First Data Corporation

5565 Glenridge Connector, N.E.

Suite 2000

Atlanta, Georgia 30342

Ladies and Gentlemen:

We have acted as special Nevada counsel to Linkpoint International, Inc. (the “Guarantor”), in connection with the proposed issuance by First Data Corporation, a Delaware corporation (the “Issuer”), of up to $3,000,000,000 aggregate principal amount of their 12.625% Senior Notes due 2021 (the “Exchange Notes”) and the issuance by the Guarantor of its guarantee (the “Exchange Guarantee”) with respect to the Exchange Notes, registered under the Securities Act of 1933, as amended (the “Securities Act”), in exchange for a like principal amount of the Issuer’s outstanding 12.625% Senior Notes due 2021 and their related guarantees, which have not been so registered (the “Exchange Offer”).
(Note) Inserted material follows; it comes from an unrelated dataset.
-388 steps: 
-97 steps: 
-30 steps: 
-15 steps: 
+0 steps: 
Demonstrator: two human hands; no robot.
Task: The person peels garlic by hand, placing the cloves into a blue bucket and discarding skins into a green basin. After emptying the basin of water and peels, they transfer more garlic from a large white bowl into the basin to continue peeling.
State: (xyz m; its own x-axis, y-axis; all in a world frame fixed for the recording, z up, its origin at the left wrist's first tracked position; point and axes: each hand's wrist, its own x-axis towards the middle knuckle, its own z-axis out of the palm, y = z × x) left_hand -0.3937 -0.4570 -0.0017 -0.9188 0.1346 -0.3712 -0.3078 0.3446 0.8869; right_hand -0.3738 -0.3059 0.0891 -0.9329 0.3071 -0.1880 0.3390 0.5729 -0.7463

The Exchange Notes and the Exchange Guarantee will be issued under an indenture, dated as of December 17, 2010 (the “Indenture”), among the Issuer, the Guarantor, the other guarantors party to the Indenture and Wells Fargo Bank, National Association, as trustee. This opinion is furnished in accordance with the requirements of Item 601(b)(5) of Regulation S-K under the Securities Act.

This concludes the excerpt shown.